A trial will be conducted in the Pilbara region, where high rates of violence have been blamed on alcohol consumption, with vendors informed by the system when a person has been banned from purchasing alcohol as a consequence of intoxicated driving or domestic abuse. Racing and Gaming Minister Paul Papalia said he would like the Scantek system which is currently used to scan drivers’ licenses to integrate facial recognition or something similar in the future.

“The capacity for the system to be customised to meet any requirements there is,” Ches Rafferty, managing director of Scantek said, according to The West Australian.

Opposition politicians warned that it had considered a similar scheme and decided against it, and that such a measure would not be well-received in the Perth metropolitan area.

Preparation begins for driver’s license database

Australia’s Department of Home Affairs will begin loading driver’s license images into its new biometric database within months, and police are being trained on the new Driver License Facial Recognition Solution, The Courier-Mail reports.

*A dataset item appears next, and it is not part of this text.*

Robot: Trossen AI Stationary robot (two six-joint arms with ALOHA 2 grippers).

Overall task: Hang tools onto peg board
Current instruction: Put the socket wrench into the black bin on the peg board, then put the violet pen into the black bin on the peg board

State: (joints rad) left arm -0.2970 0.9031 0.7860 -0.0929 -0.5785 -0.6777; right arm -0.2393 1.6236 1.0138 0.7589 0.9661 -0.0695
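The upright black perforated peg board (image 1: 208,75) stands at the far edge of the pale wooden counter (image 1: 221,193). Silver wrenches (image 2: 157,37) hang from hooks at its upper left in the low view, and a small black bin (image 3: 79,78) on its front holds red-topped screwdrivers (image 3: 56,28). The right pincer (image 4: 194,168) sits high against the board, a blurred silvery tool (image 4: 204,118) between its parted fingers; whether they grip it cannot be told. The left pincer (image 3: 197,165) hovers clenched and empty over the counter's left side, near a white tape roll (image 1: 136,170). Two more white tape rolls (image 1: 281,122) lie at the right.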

The process of linking driver’s licenses to the database could reportedly be completed within 18 months, after which it can be used by police to offer up to 20 suspected matches from CCTV footage. The database can also include firearms, fishing, and proof-of-age IDs, and could be used to identify people who have been in contact with someone carrying a disease in order to prevent outbreaks.

Rights advocacy group Access Now has criticized the Australian Federal Government for its use of biometrics in public surveillance, while multiple state governments have challenged what they say is the expanding scope of the facial recognition systems set out in the Identity-matching Services Bill 2018 and related legislation.